*BRIEF*: Return exactly the span of lines that opens with the line containing "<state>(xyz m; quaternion" and closes with the last line of the data, inclusive.
# # # # # # #
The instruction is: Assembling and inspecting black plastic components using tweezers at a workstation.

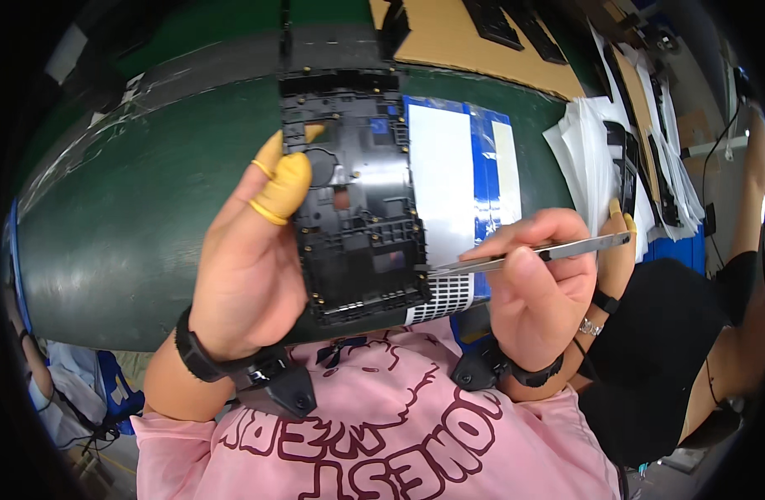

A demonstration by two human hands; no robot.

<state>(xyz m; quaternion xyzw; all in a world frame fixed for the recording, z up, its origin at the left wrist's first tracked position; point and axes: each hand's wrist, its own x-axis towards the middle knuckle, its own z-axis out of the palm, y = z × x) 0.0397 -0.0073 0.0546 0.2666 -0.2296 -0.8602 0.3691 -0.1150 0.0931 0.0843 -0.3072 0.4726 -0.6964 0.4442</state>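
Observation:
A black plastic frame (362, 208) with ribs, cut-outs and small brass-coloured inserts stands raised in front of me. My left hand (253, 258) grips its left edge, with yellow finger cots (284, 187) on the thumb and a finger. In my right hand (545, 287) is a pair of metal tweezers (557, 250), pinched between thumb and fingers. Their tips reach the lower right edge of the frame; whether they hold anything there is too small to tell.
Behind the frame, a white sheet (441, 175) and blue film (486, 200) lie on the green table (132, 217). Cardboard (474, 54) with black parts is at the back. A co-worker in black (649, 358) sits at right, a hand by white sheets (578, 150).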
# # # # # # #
*RESULT*:
<state>(xyz m; quaternion xyzw; all in a world frame fixed for the recording, z up, its origin at the left wrist's first tracked position; point and axes: each hand's wrist, its own x-axis towards the middle knuckle, its own z-axis out of the palm, y = z × x) 0.0397 -0.0073 0.0546 0.2666 -0.2296 -0.8602 0.3691 -0.1150 0.0931 0.0843 -0.3072 0.4726 -0.6964 0.4442</state>
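Observation:
A black plastic frame (362, 208) with ribs, cut-outs and small brass-coloured inserts stands raised in front of me. My left hand (253, 258) grips its left edge, with yellow finger cots (284, 187) on the thumb and a finger. In my right hand (545, 287) is a pair of metal tweezers (557, 250), pinched between thumb and fingers. Their tips reach the lower right edge of the frame; whether they hold anything there is too small to tell.
Behind the frame, a white sheet (441, 175) and blue film (486, 200) lie on the green table (132, 217). Cardboard (474, 54) with black parts is at the back. A co-worker in black (649, 358) sits at right, a hand by white sheets (578, 150).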

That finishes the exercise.